▶ Records for this exercise
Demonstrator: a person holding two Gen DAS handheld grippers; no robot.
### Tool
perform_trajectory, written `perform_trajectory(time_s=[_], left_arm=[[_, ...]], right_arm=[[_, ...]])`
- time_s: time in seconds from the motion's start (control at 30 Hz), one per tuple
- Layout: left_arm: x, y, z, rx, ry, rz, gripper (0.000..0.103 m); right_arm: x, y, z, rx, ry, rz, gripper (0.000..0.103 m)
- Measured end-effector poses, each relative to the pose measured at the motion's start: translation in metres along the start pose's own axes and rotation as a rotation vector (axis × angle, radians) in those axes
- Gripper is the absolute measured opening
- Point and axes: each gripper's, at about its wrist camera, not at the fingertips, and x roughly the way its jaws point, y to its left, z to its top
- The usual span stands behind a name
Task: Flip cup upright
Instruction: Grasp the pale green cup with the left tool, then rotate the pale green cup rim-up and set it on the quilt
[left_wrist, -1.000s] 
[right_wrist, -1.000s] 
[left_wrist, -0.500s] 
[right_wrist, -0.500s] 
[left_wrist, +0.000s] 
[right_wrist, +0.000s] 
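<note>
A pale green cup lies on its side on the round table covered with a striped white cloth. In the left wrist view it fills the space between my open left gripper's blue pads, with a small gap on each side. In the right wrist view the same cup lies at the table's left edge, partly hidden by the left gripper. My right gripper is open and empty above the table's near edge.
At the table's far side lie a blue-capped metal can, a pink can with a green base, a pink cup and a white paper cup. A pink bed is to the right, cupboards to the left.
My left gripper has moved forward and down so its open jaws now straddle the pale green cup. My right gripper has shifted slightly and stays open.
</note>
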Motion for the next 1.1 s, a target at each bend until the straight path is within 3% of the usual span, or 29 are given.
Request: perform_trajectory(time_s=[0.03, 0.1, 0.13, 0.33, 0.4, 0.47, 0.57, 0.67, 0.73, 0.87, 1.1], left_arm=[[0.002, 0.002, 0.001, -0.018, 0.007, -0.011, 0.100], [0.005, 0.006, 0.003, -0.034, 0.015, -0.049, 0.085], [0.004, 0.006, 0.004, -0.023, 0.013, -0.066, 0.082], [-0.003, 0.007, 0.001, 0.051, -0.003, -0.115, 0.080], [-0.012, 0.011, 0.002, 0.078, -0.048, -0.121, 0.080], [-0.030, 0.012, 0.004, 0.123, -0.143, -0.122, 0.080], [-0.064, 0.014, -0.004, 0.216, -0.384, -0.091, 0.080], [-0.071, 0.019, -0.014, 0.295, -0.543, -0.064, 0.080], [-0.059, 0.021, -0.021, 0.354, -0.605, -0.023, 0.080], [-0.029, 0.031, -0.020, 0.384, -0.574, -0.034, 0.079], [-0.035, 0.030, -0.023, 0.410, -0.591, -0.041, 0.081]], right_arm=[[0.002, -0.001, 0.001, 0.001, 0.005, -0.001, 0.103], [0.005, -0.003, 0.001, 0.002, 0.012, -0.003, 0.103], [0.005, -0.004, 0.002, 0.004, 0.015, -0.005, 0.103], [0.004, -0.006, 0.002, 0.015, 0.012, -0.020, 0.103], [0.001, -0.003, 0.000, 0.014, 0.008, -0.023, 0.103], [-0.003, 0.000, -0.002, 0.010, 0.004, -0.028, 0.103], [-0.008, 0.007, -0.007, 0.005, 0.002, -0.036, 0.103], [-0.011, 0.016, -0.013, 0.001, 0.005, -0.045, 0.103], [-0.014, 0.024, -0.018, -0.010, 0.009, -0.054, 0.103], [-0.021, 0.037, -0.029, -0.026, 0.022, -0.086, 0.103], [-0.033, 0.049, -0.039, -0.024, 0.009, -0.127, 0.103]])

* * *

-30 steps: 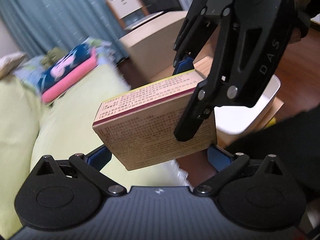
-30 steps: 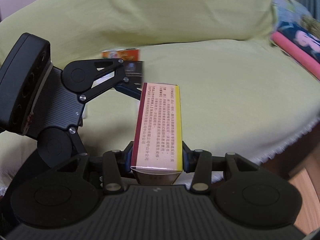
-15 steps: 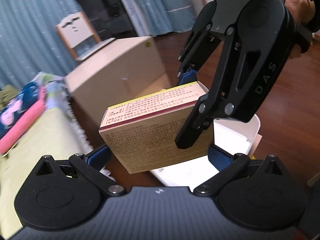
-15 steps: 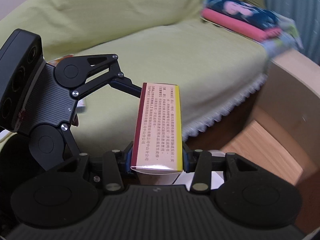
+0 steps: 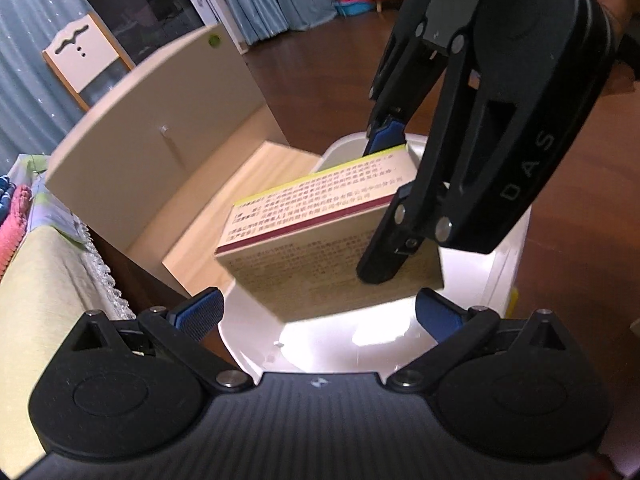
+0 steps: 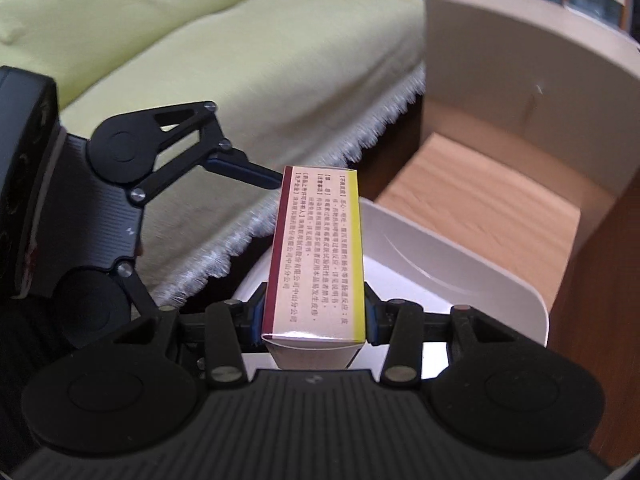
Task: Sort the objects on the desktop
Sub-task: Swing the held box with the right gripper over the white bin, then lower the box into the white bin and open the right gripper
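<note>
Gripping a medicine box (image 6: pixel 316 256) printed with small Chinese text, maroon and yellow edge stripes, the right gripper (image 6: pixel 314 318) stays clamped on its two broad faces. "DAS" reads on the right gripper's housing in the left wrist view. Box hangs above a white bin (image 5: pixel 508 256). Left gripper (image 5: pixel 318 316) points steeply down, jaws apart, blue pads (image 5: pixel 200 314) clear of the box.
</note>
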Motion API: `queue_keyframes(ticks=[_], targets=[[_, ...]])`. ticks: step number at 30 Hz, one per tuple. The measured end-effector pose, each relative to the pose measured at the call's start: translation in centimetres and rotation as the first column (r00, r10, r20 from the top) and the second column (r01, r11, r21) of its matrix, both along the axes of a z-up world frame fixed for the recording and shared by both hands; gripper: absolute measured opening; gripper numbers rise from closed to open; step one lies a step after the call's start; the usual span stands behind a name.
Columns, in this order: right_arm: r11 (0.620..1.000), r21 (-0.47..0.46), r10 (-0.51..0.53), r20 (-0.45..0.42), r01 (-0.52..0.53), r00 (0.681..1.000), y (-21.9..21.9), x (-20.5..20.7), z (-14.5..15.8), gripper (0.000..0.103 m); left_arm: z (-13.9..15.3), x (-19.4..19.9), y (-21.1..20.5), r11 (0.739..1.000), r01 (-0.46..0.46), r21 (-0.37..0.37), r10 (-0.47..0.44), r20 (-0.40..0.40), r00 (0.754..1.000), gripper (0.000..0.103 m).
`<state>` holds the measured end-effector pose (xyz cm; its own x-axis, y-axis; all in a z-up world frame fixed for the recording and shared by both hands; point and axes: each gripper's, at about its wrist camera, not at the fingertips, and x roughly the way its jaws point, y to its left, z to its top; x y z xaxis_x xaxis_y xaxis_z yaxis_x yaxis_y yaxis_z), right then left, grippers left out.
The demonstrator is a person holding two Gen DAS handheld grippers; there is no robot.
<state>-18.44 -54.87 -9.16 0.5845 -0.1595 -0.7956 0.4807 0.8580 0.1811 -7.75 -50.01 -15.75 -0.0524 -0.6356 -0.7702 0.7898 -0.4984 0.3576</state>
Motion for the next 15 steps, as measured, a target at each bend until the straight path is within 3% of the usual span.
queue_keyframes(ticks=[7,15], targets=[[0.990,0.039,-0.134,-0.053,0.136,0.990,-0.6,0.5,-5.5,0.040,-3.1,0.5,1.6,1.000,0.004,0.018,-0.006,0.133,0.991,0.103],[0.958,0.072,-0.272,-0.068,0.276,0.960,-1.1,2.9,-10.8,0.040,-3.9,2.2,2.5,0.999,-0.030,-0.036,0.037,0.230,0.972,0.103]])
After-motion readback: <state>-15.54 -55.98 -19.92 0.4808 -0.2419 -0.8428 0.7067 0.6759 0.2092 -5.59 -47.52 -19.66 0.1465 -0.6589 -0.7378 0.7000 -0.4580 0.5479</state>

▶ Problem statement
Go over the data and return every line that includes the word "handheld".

▶ Completed task
Demonstrator: a person holding two Gen DAS handheld grippers; no robot.
The demonstrator is a person holding two Gen DAS handheld grippers; there is no robot.

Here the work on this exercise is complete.